= Work request =
Return all of the data exactly, omitting any images.

*** Opening Recorded information ***

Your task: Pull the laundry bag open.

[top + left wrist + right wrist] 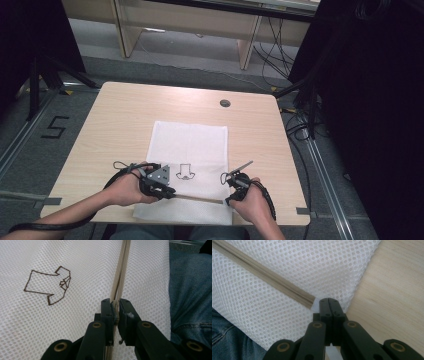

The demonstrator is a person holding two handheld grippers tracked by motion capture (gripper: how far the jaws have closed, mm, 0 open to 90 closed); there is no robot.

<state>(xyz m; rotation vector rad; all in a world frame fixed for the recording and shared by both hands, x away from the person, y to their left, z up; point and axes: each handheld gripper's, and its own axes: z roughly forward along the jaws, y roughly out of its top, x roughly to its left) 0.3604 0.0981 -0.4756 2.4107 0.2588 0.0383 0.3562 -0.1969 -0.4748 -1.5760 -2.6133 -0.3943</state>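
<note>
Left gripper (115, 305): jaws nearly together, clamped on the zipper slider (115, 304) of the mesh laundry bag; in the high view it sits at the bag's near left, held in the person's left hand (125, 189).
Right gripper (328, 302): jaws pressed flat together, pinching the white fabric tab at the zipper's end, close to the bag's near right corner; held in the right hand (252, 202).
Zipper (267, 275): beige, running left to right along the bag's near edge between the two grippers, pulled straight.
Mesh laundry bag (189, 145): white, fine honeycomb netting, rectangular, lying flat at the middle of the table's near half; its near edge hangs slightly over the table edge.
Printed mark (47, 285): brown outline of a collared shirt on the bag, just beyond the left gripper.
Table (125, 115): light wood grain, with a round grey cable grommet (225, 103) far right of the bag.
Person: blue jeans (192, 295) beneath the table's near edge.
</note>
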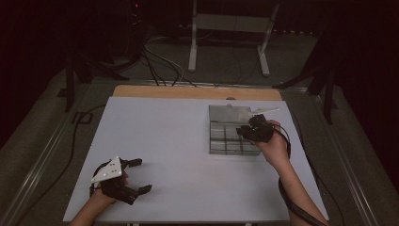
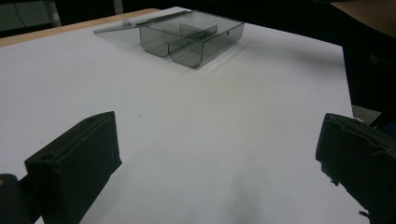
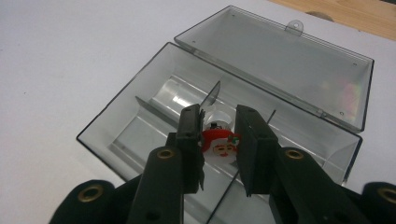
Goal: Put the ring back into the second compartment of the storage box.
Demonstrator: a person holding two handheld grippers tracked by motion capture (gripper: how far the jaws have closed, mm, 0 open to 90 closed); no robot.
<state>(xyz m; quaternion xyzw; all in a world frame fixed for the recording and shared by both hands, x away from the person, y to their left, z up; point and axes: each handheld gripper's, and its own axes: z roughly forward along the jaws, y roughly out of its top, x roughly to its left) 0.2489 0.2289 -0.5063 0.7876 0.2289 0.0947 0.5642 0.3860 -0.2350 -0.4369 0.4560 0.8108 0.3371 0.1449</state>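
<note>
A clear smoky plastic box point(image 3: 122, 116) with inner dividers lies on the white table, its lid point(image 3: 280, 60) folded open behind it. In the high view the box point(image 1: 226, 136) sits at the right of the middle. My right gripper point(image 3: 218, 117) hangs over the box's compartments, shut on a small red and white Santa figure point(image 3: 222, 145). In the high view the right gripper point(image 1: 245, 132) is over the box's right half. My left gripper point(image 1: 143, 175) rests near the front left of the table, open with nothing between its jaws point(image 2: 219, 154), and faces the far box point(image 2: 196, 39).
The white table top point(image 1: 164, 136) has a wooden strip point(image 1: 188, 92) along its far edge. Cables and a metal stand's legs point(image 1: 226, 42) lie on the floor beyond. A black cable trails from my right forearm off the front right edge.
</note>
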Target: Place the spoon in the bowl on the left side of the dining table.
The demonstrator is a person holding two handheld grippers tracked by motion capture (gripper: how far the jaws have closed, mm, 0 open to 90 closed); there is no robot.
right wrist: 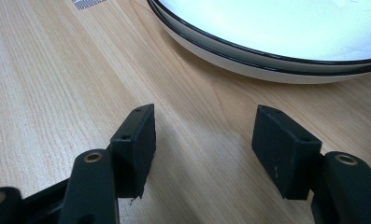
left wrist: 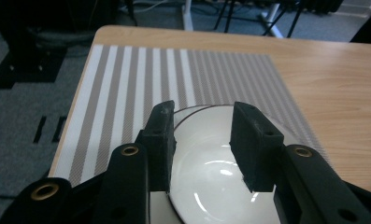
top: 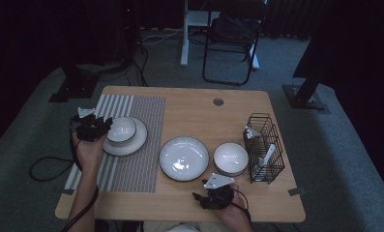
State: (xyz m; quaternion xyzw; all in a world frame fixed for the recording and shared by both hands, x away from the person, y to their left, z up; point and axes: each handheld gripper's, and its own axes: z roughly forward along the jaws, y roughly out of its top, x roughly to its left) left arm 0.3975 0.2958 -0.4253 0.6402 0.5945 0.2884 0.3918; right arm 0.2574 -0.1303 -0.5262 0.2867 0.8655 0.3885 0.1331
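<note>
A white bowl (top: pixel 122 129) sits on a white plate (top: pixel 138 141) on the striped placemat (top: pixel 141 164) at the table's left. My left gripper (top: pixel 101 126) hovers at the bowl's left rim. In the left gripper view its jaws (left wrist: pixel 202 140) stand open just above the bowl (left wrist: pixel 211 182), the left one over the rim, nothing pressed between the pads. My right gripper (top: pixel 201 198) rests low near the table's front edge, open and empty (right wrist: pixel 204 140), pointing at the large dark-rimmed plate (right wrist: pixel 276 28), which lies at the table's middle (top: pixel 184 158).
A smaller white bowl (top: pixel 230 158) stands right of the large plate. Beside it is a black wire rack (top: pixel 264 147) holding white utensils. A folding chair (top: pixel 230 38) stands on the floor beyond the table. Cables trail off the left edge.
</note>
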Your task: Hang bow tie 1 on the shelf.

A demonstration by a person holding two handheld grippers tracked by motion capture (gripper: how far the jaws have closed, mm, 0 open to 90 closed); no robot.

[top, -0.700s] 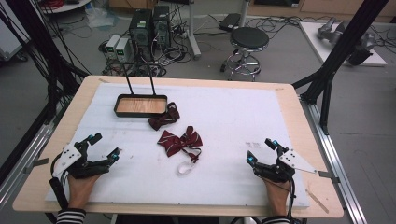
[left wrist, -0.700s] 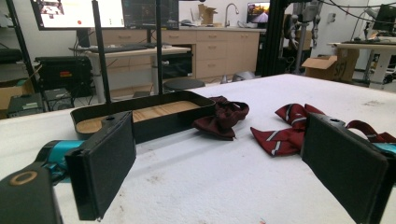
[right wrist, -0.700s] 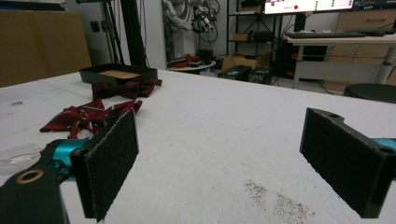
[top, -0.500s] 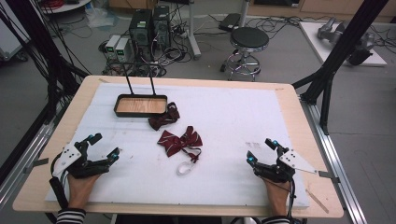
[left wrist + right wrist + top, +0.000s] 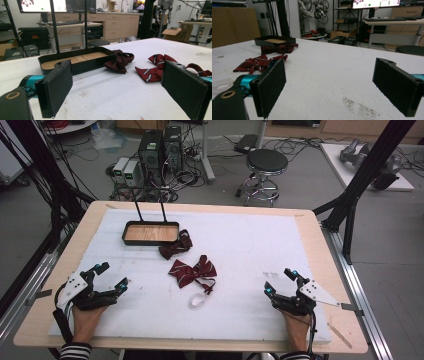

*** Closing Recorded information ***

= Answer space =
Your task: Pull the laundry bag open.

[top + left wrist + right wrist] 

The demonstrator is a person holding two handheld grippers tracked by motion capture (gripper: how far the jaws have closed, mm, 0 open to 90 closed); there is no robot.

<state>(xyz m; rotation vector rad; all in a world frame fixed for the recording and shared by both hands, x away from the person, y to their left, z up; point and axes: each handheld gripper's, and its own axes: z roughly forward along the jaws, y roughly out of its top, x roughly to its left) 0.3604 0.0981 -0.4756 2.4107 0.2588 0.0383 0.3562 -0.1969 -0.4748 -1.5760 -2.6133 -0.3943</state>
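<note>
Left gripper (115, 305): jaws nearly together, clamped on the zipper slider (115, 304) of the mesh laundry bag; in the high view it sits at the bag's near left, held in the person's left hand (125, 189).
Right gripper (328, 302): jaws pressed flat together, pinching the white fabric tab at the zipper's end, close to the bag's near right corner; held in the right hand (252, 202).
Zipper (267, 275): beige, running left to right along the bag's near edge between the two grippers, pulled straight.
Mesh laundry bag (189, 145): white, fine honeycomb netting, rectangular, lying flat at the middle of the table's near half; its near edge hangs slightly over the table edge.
Printed mark (47, 285): brown outline of a collared shirt on the bag, just beyond the left gripper.
Table (125, 115): light wood grain, with a round grey cable grommet (225, 103) far right of the bag.
Person: blue jeans (192, 295) beneath the table's near edge.
</note>
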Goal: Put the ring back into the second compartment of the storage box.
Demonstrator: a person holding two handheld grippers tracked by motion capture (gripper: how far the jaws have closed, mm, 0 open to 90 closed); no robot.
<state>(xyz m; quaternion xyzw; all in a world frame fixed for the recording and shared by both hands, x away from the person, y to their left, z up; point and axes: each handheld gripper's, and its own axes: z roughly forward along the jaws, y roughly out of its top, x roughly to its left) 0.2489 0.2289 -0.5063 0.7876 0.2289 0.0947 0.5642 0.3860 -0.2350 -0.4369 0.4560 0.8108 0.3371 0.1449</state>
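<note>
A clear smoky plastic box point(image 3: 122, 116) with inner dividers lies on the white table, its lid point(image 3: 280, 60) folded open behind it. In the high view the box point(image 1: 226, 136) sits at the right of the middle. My right gripper point(image 3: 218, 117) hangs over the box's compartments, shut on a small red and white Santa figure point(image 3: 222, 145). In the high view the right gripper point(image 1: 245, 132) is over the box's right half. My left gripper point(image 1: 143, 175) rests near the front left of the table, open with nothing between its jaws point(image 2: 219, 154), and faces the far box point(image 2: 196, 39).
The white table top point(image 1: 164, 136) has a wooden strip point(image 1: 188, 92) along its far edge. Cables and a metal stand's legs point(image 1: 226, 42) lie on the floor beyond. A black cable trails from my right forearm off the front right edge.
</note>
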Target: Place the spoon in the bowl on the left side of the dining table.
The demonstrator is a person holding two handheld grippers tracked by motion capture (gripper: how far the jaws have closed, mm, 0 open to 90 closed); there is no robot.
right wrist: 
left wrist: 
top: 
State: (xyz m; quaternion xyzw; all in a world frame fixed for the recording and shared by both hands, x away from the person, y to their left, z up; point and axes: each handheld gripper's, and its own axes: z roughly forward along the jaws, y roughly out of its top, x roughly to its left) left arm 0.3975 0.2958 -0.4253 0.6402 0.5945 0.2884 0.3918; right arm 0.2574 -0.1303 -0.5262 0.2867 0.8655 0.3885 0.1331
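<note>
A white bowl (top: pixel 122 129) sits on a white plate (top: pixel 138 141) on the striped placemat (top: pixel 141 164) at the table's left. My left gripper (top: pixel 101 126) hovers at the bowl's left rim. In the left gripper view its jaws (left wrist: pixel 202 140) stand open just above the bowl (left wrist: pixel 211 182), the left one over the rim, nothing pressed between the pads. My right gripper (top: pixel 201 198) rests low near the table's front edge, open and empty (right wrist: pixel 204 140), pointing at the large dark-rimmed plate (right wrist: pixel 276 28), which lies at the table's middle (top: pixel 184 158).
A smaller white bowl (top: pixel 230 158) stands right of the large plate. Beside it is a black wire rack (top: pixel 264 147) holding white utensils. A folding chair (top: pixel 230 38) stands on the floor beyond the table. Cables trail off the left edge.
</note>
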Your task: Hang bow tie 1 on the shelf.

A demonstration by a person holding two handheld grippers tracked by motion capture (gripper: how far the jaws have closed, mm, 0 open to 90 closed); no robot.

[top, -0.700s] 
[left wrist, -0.700s] 
[right wrist, -0.700s] 
[top, -0.500s] 
[left wrist + right wrist + top, +0.000s] 

The output is done.